* [Your task]: In your copy of the data, keep every word exact and include no pictures.

* [Data section]:
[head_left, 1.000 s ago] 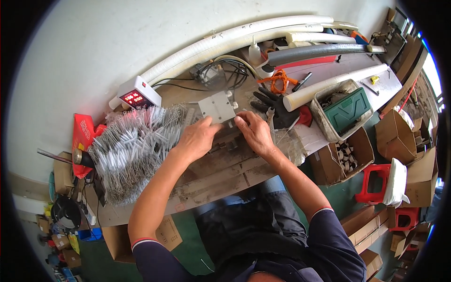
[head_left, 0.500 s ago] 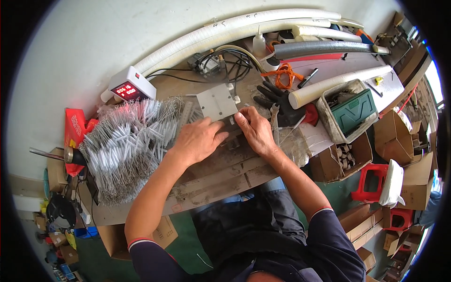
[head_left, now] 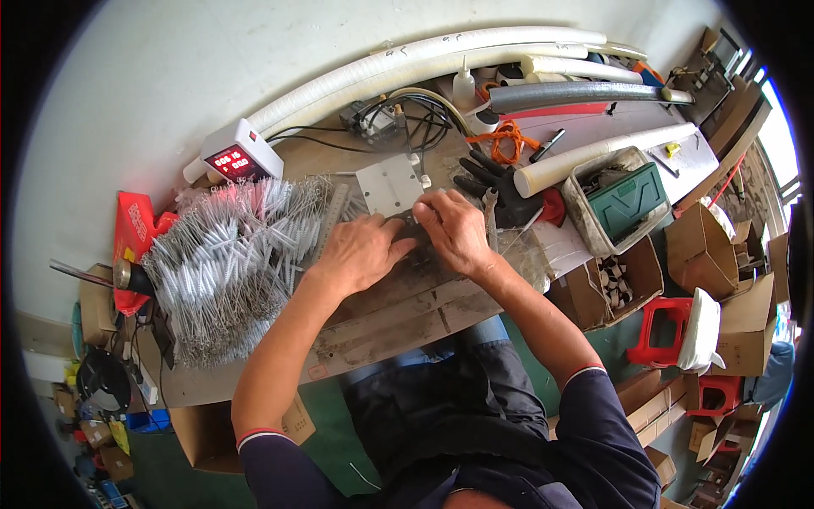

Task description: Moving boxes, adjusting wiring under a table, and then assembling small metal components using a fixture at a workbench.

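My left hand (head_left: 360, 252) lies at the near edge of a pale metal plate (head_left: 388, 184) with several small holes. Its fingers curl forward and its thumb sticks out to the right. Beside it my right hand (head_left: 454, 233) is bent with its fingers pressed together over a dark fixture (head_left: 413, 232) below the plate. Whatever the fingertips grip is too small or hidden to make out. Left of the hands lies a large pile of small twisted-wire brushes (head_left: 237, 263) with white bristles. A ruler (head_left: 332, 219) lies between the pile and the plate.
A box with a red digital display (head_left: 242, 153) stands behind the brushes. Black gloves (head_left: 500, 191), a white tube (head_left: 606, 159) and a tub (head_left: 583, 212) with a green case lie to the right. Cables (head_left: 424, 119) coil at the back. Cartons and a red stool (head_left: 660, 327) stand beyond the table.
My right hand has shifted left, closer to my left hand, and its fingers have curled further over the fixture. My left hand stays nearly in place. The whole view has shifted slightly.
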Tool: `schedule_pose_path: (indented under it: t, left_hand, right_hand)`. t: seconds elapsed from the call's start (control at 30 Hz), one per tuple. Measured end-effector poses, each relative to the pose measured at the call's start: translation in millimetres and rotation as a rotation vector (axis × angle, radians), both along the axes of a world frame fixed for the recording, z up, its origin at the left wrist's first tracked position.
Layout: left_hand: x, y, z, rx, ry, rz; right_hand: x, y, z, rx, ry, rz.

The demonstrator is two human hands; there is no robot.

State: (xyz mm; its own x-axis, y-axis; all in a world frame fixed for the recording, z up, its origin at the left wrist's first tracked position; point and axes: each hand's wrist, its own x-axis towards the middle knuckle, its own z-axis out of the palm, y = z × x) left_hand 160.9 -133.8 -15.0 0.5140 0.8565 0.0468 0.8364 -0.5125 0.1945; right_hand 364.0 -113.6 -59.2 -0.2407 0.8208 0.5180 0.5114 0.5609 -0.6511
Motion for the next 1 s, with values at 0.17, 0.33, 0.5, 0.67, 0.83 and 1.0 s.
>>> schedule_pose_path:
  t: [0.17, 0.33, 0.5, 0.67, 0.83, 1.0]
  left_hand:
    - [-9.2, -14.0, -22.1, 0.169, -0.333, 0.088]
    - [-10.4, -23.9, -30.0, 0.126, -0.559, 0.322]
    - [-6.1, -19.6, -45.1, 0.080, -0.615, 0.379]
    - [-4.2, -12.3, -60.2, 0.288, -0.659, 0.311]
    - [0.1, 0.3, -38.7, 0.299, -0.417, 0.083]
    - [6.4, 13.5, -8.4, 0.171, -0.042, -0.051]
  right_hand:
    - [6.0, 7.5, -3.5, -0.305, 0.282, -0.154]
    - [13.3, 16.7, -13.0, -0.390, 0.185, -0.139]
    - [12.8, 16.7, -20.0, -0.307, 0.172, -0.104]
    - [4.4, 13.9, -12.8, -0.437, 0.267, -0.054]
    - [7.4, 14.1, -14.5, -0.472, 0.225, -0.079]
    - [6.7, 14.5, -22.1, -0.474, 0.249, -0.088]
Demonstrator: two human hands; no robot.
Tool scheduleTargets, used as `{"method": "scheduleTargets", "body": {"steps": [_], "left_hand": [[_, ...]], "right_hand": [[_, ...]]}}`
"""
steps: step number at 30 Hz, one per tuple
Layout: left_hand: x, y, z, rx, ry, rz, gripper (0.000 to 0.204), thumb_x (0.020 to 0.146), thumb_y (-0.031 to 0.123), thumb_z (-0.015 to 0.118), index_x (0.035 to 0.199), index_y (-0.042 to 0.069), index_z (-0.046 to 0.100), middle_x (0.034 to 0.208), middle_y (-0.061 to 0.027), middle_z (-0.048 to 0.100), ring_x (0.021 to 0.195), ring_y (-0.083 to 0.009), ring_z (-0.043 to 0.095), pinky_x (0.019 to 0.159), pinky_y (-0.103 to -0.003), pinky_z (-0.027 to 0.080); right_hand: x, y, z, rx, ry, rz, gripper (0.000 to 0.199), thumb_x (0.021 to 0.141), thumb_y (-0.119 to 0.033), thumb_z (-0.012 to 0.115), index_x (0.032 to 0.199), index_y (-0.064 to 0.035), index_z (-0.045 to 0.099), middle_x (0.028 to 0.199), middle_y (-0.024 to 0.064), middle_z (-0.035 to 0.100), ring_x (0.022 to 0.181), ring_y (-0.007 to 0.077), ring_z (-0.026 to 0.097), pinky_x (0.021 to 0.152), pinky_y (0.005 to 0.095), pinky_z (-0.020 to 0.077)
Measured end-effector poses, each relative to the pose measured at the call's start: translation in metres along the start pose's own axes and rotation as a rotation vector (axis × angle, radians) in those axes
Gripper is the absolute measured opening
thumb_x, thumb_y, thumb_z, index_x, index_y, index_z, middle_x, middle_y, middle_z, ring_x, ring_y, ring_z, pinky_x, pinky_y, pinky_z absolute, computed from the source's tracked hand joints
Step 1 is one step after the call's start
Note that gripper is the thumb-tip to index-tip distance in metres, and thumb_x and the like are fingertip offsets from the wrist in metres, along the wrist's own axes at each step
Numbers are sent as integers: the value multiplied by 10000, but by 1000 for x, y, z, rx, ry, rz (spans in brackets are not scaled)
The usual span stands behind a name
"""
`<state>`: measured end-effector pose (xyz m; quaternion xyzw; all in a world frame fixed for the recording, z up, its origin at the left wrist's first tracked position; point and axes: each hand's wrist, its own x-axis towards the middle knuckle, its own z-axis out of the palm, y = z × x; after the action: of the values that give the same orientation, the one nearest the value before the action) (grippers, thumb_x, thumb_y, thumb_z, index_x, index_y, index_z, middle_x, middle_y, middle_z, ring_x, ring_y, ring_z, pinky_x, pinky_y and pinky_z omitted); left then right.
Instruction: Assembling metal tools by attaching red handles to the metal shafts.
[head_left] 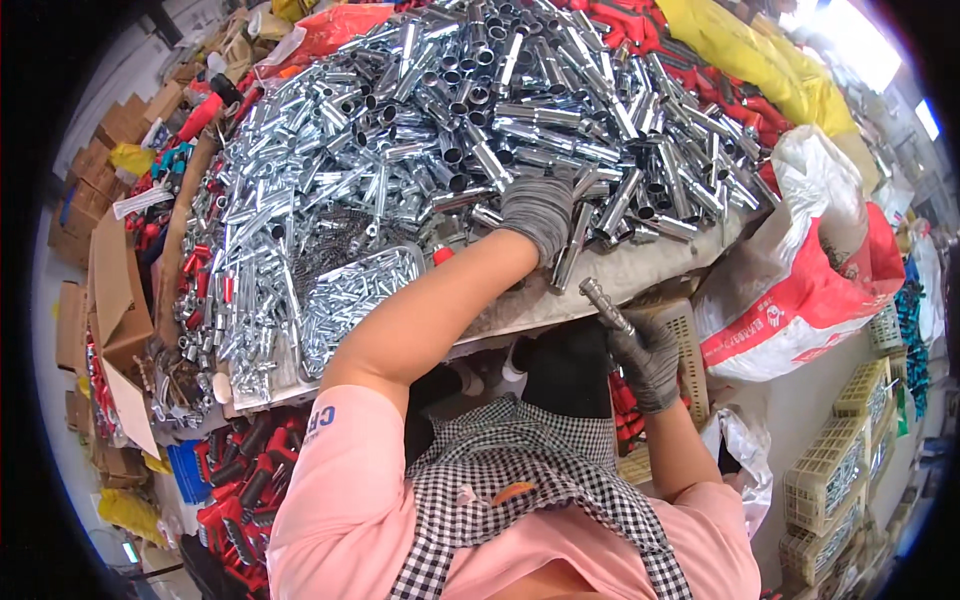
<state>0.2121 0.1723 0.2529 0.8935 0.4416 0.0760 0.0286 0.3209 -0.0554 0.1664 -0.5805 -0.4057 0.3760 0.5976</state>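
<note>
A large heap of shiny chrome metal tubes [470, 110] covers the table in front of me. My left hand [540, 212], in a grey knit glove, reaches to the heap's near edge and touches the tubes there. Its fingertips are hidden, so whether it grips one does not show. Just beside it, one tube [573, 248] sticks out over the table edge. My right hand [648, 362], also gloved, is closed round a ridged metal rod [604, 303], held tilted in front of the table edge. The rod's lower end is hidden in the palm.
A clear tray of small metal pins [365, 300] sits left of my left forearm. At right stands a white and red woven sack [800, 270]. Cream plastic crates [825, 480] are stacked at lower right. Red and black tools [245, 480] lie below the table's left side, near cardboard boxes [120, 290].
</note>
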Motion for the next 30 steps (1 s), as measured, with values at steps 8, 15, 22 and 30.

* [Exercise response]:
[head_left, 1.000 s ago] 
[head_left, 0.500 s ago] 
[head_left, now] 

Task description: Moving boxes, adjusting wiring under a table, and then assembling small metal components using a fixture at a workbench.

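My left hand (head_left: 360, 252) lies at the near edge of a pale metal plate (head_left: 388, 184) with several small holes. Its fingers curl forward and its thumb sticks out to the right. Beside it my right hand (head_left: 454, 233) is bent with its fingers pressed together over a dark fixture (head_left: 413, 232) below the plate. Whatever the fingertips grip is too small or hidden to make out. Left of the hands lies a large pile of small twisted-wire brushes (head_left: 237, 263) with white bristles. A ruler (head_left: 332, 219) lies between the pile and the plate.
A box with a red digital display (head_left: 242, 153) stands behind the brushes. Black gloves (head_left: 500, 191), a white tube (head_left: 606, 159) and a tub (head_left: 583, 212) with a green case lie to the right. Cables (head_left: 424, 119) coil at the back. Cartons and a red stool (head_left: 660, 327) stand beyond the table.
My right hand has shifted left, closer to my left hand, and its fingers have curled further over the fixture. My left hand stays nearly in place. The whole view has shifted slightly.
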Tool: `schedule_pose_path: (indented under it: t, left_hand, right_hand)`. t: seconds elapsed from the call's start (control at 30 Hz), one per tuple. Measured end-effector poses, each relative to the pose measured at the call's start: translation in millimetres and rotation as a rotation vector (axis × angle, radians), both along the axes of a world frame fixed for the recording, z up, its origin at the left wrist's first tracked position.
Layout: left_hand: x, y, z, rx, ry, rz; right_hand: x, y, z, rx, ry, rz.

The demonstrator is two human hands; there is no robot.

State: (xyz mm; its own x-axis, y-axis; all in a world frame fixed for the recording, z up, its origin at the left wrist's first tracked position; point and axes: each hand's wrist, its own x-axis towards the middle knuckle, its own z-axis out of the palm, y = z × x) left_hand 160.9 -133.8 -15.0 0.5140 0.8565 0.0468 0.8364 -0.5125 0.1945; right_hand 364.0 -113.6 -59.2 -0.2407 0.8208 0.5180 0.5114 0.5609 -0.6511
Motion for the next 1 s, with values at 0.17, 0.33, 0.5, 0.67, 0.83 and 1.0 s.
>>> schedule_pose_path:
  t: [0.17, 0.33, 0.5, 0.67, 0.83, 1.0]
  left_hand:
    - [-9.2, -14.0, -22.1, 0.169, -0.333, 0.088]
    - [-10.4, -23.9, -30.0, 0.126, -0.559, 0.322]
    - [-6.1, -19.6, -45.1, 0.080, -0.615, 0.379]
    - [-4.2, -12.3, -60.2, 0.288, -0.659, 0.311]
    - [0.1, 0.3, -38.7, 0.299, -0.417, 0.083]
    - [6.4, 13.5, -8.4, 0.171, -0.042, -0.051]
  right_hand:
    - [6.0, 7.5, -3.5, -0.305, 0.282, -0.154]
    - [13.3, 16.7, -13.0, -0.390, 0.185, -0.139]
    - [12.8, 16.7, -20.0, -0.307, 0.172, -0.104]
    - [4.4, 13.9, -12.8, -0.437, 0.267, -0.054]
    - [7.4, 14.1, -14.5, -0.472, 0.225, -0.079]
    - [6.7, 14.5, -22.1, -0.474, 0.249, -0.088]
Demonstrator: two human hands; no robot.
Tool scheduleTargets, used as `{"method": "scheduleTargets", "body": {"steps": [_], "left_hand": [[_, ...]], "right_hand": [[_, ...]]}}`
"""
steps: step number at 30 Hz, one per tuple
Layout: left_hand: x, y, z, rx, ry, rz, gripper (0.000 to 0.204), thumb_x (0.020 to 0.146), thumb_y (-0.031 to 0.123), thumb_z (-0.015 to 0.118), index_x (0.035 to 0.199), index_y (-0.042 to 0.069), index_z (-0.046 to 0.100), middle_x (0.034 to 0.208), middle_y (-0.061 to 0.027), middle_z (-0.048 to 0.100), ring_x (0.021 to 0.195), ring_y (-0.083 to 0.009), ring_z (-0.043 to 0.095), pinky_x (0.019 to 0.159), pinky_y (-0.103 to -0.003), pinky_z (-0.027 to 0.080); right_hand: x, y, z, rx, ry, rz, gripper (0.000 to 0.199), thumb_x (0.021 to 0.141), thumb_y (-0.119 to 0.033), thumb_z (-0.012 to 0.115), index_x (0.032 to 0.199), index_y (-0.064 to 0.035), index_z (-0.045 to 0.099), middle_x (0.028 to 0.199), middle_y (-0.024 to 0.064), middle_z (-0.035 to 0.100), ring_x (0.022 to 0.181), ring_y (-0.007 to 0.077), ring_z (-0.026 to 0.097), pinky_x (0.021 to 0.152), pinky_y (0.005 to 0.095), pinky_z (-0.020 to 0.077)
Measured end-effector poses, each relative to the pose measured at the call's start: translation in metres along the start pose's own axes and rotation as a rotation vector (axis × angle, radians) in those axes
Gripper is the absolute measured opening
thumb_x, thumb_y, thumb_z, index_x, index_y, index_z, middle_x, middle_y, middle_z, ring_x, ring_y, ring_z, pinky_x, pinky_y, pinky_z absolute, computed from the source's tracked hand joints
Step 1 is one step after the call's start
Note that gripper is the thumb-tip to index-tip distance in metres, and thumb_x and the like are fingertip offsets from the wrist in metres, along the wrist's own axes at each step
Numbers are sent as integers: the value multiplied by 10000, but by 1000 for x, y, z, rx, ry, rz (spans in brackets are not scaled)
The usual span stands behind a name
"""
`<state>`: measured end-effector pose (xyz m; quaternion xyzw; all in a world frame fixed for the recording, z up, its origin at the left wrist's first tracked position; point and axes: each hand's wrist, its own x-axis towards the middle knuckle, its own z-axis out of the palm, y = z × x; after the action: of the values that give the same orientation, the one nearest the value before the action) (grippers, thumb_x, thumb_y, thumb_z, index_x, index_y, index_z, middle_x, middle_y, middle_z, ring_x, ring_y, ring_z, pinky_x, pinky_y and pinky_z omitted); left then right.
Instruction: Assembling metal tools by attaching red handles to the metal shafts.
[head_left] 
<state>0.2121 0.1723 0.2529 0.8935 0.4416 0.0760 0.0286 0.3209 -0.0554 0.1664 -0.5805 -0.4057 0.3760 0.5976</state>
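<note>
A large heap of shiny chrome metal tubes [470, 110] covers the table in front of me. My left hand [540, 212], in a grey knit glove, reaches to the heap's near edge and touches the tubes there. Its fingertips are hidden, so whether it grips one does not show. Just beside it, one tube [573, 248] sticks out over the table edge. My right hand [648, 362], also gloved, is closed round a ridged metal rod [604, 303], held tilted in front of the table edge. The rod's lower end is hidden in the palm.
A clear tray of small metal pins [365, 300] sits left of my left forearm. At right stands a white and red woven sack [800, 270]. Cream plastic crates [825, 480] are stacked at lower right. Red and black tools [245, 480] lie below the table's left side, near cardboard boxes [120, 290].
</note>
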Motion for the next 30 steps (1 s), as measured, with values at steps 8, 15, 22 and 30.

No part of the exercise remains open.